_Work required_:
In the listing below, find the line containing "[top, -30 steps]" and the line containing "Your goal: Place", then copy exactly everything from the first through the second, except the pictures.

_Provided data_:
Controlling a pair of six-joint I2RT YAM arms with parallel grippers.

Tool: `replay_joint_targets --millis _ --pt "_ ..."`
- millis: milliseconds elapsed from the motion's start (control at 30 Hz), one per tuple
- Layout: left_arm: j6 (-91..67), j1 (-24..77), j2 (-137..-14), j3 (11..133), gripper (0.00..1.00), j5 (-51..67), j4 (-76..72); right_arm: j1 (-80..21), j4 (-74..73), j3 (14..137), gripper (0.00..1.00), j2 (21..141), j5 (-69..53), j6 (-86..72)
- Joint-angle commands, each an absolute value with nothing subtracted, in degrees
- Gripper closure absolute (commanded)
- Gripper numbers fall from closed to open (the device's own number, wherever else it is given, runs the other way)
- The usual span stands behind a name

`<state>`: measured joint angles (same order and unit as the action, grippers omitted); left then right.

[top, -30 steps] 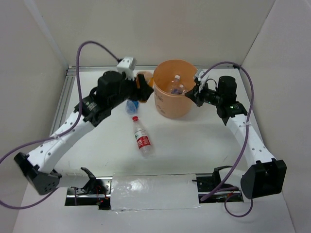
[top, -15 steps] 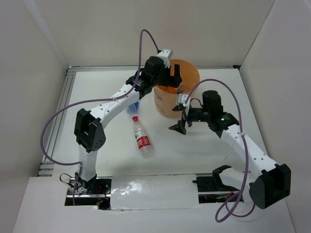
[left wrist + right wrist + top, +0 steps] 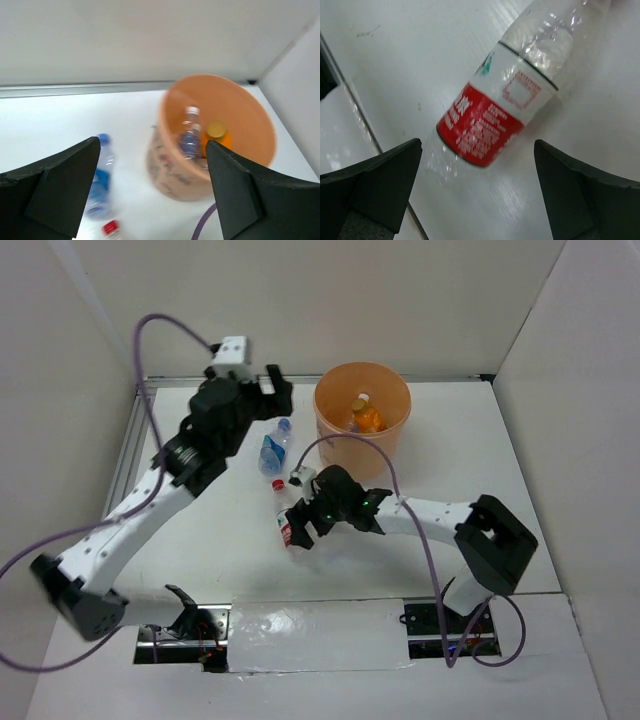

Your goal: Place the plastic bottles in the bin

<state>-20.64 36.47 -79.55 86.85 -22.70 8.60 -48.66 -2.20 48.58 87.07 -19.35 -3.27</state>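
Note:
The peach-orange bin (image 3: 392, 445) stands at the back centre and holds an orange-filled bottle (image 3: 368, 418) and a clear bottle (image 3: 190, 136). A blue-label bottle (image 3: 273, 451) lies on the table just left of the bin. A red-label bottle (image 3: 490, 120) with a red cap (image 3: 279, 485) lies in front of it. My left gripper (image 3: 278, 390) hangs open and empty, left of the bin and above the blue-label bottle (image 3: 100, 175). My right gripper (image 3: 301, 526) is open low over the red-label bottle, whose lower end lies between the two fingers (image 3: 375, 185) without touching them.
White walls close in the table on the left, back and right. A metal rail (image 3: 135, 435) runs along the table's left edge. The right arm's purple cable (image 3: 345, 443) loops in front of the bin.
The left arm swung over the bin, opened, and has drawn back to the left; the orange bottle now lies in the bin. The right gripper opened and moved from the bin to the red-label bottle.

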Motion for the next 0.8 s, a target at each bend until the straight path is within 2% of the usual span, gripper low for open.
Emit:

_Response area_:
[top, -30 steps] 
[top, -15 steps] 
[left wrist + right wrist + top, +0 steps] 

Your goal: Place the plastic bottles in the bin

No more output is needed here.